A woman alone in her kitchen cooking for no one except herself. This is not what people think about when they think about cooking. The celebrated ideal is cooking fabulous food and inviting over all your friends to enjoy the food together. How many times have I felt horrible about not being able to please other people with my recipes? 100? 1000? In my own world, where it's just me and my body and my kitchen, it has been a monumental accomplishment to learn to cook for myself. Monumental, glacial migrating, intergalactic, stupendous, epic, life altering achievement.
A lot of factors have contributed to my not cooking for other people. 1. Most people, even if they prefer healthy or home-made food to processed or uber-seasoned, still want a certain level of sophistication or complexity in a dish prepared by someone else. 2. I'm not a genius at cooking. 3. My super sensitive body has never tolerated soy sauce, wine, cheese, MSG, teriyaki, horseradish, sugar, or dried fruit, and at various periods I have also had to forgo tomatoes, potatoes, dried herbs, garlic of any kind, fruit, vinegre, yeast, and salt.

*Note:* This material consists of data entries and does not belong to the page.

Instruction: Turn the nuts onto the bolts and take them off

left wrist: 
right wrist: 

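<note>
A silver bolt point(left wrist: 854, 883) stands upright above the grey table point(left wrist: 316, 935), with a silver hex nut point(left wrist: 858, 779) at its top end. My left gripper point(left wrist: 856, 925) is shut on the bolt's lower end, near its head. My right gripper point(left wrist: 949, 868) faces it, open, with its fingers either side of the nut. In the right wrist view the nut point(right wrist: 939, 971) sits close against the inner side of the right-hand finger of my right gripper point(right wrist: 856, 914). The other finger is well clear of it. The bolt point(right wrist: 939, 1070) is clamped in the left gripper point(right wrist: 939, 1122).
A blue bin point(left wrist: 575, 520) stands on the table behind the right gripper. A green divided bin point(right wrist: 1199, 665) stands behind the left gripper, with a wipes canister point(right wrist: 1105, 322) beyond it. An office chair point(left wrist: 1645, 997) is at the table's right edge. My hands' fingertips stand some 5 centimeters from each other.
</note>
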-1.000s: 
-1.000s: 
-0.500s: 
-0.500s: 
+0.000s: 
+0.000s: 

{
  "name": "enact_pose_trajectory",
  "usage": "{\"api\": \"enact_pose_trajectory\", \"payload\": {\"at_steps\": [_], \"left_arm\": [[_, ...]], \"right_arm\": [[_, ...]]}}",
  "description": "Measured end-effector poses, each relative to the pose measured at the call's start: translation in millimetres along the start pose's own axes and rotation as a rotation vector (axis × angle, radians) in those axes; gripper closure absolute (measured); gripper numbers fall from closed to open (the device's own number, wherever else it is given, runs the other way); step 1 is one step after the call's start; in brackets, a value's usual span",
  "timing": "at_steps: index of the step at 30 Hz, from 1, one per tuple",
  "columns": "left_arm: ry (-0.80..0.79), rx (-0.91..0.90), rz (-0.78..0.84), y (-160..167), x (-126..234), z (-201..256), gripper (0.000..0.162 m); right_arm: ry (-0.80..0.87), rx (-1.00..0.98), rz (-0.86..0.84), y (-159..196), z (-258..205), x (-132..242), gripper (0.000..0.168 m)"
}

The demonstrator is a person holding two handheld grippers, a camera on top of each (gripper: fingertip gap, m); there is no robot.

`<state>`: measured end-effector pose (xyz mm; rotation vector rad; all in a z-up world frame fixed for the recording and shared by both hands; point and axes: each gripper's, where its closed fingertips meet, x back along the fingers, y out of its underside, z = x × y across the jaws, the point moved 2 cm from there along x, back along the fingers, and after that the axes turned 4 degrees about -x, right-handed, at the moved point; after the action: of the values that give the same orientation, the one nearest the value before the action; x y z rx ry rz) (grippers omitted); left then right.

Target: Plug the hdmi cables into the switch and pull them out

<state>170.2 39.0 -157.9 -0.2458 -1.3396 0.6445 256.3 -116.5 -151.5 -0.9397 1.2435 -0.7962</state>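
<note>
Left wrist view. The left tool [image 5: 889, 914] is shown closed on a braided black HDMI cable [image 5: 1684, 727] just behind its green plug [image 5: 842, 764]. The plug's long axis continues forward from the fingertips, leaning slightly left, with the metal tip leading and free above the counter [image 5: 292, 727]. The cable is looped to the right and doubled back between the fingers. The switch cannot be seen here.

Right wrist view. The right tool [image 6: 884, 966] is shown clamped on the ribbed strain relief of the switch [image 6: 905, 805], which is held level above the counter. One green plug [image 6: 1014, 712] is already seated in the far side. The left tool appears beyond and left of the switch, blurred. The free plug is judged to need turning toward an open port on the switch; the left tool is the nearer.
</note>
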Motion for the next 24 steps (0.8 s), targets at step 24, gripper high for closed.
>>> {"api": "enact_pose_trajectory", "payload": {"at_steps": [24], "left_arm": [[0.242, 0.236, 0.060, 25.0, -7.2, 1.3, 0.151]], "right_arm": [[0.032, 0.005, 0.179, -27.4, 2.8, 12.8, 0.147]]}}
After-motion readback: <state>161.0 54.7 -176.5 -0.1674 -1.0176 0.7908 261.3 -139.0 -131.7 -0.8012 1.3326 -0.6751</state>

I have struggled in my life to find and honor my own voice, and keep it from getting drowned out by other peoples' voices and the voice of the world. In my kitchen, the sky is blue, and I value simplicity, freshness, and abstaining from anything and everything necessary to heal my body. I don't need to be the girl that throws dinner parties, and I don't need to be the girl whose nail soup makes people swoon, and my boyfriend doesn't need a mom-girlfriend, he needs a healthy happy partner.
My voice in the kitchen has been feeding my body and my soul for quite awhile now. I would like to thank myself for all the hard work and improvement in cooking. I choose to no longer be swayed by whatever weirdness other people have with food. I know what works for me and I know how to please myself. I'm not alone. I have centuries of other cooks behind me, and it's my own decision to count myself among them, and not excluded just because my voice is different.
Home-made fish sticks are what turned this tide. Last night I bit into a bite size piece of tilapia battered with a mixture of ground pine nuts, arrowroot starch, flax meal, and dry mustard powder, and fried in walnut oil. I didn't even mean to make a fish stick, it was an accident. I didn't even know I missed fish sticks. But a fish stick is what is was, and it was way better than the ones from the box. I whine sometimes about not getting to eat processed food, complex, and uber-seasoned food, but slowly and surely I really am learning to prefer better food.